World Stroke Day 2014 is tomorrow October 29. According to the American Stroke Association, , part of the brain cannot get the blood (and oxygen) it needs, so it and brain cells die.
About 795,000 Americans each year suffer a new or recurrent stroke. That means, on average, a stroke occurs every 40 seconds. Stroke kills more than 137,000 people a year. That's about 1 of every 18 deaths.On average, every 4 minutes someone dies of stroke. About 40 percent of stroke deaths occur in males, and 60 percent in females. The 2006 stroke death rates per 100,000 population for specific
groups were 41.7 for white males, 41.1 for white females, 67.7 for black
males and 57.0 for black females. Americans paid about $73.7 billion in 2010 for stroke-related medical costs and disability. The American Stroke Association offers Stroke Fact Sheets and when you check out the American Stroke Association, take the Pledge to End Stroke.

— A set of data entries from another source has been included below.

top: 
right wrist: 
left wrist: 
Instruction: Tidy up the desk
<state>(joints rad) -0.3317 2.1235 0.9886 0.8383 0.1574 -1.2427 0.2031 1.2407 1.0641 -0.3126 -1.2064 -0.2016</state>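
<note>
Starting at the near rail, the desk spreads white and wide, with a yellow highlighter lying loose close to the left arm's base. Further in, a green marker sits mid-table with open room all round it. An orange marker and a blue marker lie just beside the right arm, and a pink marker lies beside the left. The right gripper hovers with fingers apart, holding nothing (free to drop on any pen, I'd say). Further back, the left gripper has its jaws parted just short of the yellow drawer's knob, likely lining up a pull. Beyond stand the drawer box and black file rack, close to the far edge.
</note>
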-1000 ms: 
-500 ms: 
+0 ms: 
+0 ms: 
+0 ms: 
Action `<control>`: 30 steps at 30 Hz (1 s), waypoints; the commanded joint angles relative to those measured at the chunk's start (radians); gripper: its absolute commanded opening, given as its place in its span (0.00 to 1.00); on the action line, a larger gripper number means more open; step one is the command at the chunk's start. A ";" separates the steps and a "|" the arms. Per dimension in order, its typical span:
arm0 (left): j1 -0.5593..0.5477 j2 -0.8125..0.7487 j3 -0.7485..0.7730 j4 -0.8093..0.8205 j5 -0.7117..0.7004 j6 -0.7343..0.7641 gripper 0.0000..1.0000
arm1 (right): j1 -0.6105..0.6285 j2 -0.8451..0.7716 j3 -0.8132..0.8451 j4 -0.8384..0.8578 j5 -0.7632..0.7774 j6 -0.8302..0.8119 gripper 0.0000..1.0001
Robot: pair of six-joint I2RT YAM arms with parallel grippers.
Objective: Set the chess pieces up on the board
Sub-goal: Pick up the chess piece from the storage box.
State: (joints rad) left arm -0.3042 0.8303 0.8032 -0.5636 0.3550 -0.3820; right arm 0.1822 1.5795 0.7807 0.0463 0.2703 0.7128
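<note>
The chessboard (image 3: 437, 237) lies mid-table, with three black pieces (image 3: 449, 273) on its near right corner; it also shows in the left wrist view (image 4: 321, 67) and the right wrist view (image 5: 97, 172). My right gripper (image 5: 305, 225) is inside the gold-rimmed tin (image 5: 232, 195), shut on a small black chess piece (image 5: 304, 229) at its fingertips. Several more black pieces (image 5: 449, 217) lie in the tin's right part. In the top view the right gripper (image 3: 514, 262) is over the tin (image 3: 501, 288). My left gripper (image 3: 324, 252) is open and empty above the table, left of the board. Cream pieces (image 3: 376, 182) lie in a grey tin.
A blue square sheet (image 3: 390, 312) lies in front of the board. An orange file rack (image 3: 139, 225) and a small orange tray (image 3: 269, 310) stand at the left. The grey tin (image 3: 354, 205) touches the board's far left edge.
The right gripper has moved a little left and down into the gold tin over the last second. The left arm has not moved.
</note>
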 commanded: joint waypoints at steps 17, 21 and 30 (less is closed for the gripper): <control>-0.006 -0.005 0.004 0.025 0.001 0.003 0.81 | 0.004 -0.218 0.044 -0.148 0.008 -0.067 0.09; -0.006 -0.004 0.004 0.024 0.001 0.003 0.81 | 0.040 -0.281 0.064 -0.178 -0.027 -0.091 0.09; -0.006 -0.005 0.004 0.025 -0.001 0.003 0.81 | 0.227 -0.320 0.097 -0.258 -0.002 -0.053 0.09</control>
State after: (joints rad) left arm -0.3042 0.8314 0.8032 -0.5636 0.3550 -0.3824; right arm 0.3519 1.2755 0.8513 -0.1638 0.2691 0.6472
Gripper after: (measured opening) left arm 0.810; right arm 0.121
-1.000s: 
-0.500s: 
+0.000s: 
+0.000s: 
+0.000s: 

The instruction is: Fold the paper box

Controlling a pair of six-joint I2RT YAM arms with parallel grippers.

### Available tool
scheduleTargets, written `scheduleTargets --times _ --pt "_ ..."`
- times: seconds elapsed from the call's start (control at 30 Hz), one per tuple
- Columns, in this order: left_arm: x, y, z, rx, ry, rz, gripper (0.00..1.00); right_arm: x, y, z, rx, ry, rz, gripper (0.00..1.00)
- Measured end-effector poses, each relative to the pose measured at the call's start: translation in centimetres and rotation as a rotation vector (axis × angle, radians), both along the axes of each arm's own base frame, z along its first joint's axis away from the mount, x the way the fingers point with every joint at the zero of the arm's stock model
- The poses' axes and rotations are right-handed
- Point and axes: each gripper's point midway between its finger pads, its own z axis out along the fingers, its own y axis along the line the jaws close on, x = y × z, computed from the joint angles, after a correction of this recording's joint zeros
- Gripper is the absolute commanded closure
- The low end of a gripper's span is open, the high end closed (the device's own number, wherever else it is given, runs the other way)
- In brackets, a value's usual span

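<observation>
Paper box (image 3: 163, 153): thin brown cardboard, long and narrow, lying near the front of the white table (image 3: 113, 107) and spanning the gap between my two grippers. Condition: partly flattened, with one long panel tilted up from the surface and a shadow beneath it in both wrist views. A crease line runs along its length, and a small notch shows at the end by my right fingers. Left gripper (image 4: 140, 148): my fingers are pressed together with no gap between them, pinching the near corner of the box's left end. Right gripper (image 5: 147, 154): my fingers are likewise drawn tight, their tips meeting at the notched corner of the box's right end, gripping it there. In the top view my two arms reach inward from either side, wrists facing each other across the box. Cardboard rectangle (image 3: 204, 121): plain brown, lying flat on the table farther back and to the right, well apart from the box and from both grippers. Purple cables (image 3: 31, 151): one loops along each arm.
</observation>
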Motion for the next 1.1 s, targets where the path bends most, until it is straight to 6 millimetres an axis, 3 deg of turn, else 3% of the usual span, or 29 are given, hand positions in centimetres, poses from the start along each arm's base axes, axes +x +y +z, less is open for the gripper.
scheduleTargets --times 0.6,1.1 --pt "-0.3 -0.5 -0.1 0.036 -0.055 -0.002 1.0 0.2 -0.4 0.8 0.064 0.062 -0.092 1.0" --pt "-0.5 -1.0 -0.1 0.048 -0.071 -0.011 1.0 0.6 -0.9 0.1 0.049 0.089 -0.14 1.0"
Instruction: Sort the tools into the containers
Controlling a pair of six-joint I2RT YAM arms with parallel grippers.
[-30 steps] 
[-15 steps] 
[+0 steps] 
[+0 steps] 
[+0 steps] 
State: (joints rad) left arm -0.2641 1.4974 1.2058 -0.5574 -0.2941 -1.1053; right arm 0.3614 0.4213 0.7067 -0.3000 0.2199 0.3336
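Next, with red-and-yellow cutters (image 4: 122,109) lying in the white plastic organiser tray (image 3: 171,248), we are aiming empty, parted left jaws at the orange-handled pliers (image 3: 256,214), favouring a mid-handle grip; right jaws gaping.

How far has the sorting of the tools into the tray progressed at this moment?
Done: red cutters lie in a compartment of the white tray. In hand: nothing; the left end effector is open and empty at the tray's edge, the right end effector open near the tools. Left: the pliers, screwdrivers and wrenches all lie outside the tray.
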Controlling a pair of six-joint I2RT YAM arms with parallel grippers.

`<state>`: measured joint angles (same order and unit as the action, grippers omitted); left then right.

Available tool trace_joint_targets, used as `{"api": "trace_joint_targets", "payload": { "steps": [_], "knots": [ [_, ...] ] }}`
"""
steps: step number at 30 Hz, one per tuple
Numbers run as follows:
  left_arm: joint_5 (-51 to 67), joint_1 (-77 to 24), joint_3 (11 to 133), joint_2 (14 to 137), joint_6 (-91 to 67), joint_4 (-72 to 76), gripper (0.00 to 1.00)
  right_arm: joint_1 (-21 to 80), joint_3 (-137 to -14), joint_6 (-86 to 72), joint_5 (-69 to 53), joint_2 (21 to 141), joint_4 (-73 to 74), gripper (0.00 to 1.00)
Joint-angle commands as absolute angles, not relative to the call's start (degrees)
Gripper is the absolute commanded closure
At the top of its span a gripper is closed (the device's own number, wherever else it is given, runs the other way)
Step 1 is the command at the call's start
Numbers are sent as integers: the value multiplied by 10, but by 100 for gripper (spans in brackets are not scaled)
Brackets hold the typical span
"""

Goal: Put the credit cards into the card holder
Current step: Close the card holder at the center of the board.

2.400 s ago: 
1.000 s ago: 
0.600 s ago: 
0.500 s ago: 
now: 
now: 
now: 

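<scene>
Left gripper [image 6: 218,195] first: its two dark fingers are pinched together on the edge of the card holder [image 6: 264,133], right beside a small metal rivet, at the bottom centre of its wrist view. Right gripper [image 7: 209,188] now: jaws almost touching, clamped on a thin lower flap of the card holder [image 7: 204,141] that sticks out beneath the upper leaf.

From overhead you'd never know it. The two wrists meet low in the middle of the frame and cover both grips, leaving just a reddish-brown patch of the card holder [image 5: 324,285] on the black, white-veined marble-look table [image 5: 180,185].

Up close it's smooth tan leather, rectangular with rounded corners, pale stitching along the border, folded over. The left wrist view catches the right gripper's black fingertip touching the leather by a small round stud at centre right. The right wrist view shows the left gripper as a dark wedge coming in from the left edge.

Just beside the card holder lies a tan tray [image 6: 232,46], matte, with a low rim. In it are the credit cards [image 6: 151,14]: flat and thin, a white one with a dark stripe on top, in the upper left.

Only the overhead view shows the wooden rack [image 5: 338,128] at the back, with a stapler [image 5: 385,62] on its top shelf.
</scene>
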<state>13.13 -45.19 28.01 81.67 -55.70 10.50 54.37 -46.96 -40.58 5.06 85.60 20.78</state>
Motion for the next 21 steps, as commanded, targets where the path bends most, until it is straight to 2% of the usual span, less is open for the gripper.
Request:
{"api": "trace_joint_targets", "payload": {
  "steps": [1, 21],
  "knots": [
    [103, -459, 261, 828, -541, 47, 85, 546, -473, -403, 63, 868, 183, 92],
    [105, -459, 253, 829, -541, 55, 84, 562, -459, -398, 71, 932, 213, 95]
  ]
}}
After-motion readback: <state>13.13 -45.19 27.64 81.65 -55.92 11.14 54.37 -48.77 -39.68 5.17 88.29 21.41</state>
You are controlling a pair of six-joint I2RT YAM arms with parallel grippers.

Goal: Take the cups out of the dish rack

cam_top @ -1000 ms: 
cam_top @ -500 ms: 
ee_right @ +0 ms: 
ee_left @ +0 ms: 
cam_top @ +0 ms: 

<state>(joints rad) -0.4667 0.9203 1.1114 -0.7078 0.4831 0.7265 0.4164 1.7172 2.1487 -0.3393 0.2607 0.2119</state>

You can also learn how to spot a stroke FAST:
Through my volunteer work for the American Heart Association in Kansas City, I have had the great pleasure of getting to know Teri Ackerson. I profiled her story here last February. Teri was the primary stroke coordinator at a local hospital and an RN when a twist of fate found her having her own stroke Memorial Day of 2013. Only because her son knew the signs of a stroke was she able to get the quick treatment that she needed. Read the original post of Teri's story in her own words here.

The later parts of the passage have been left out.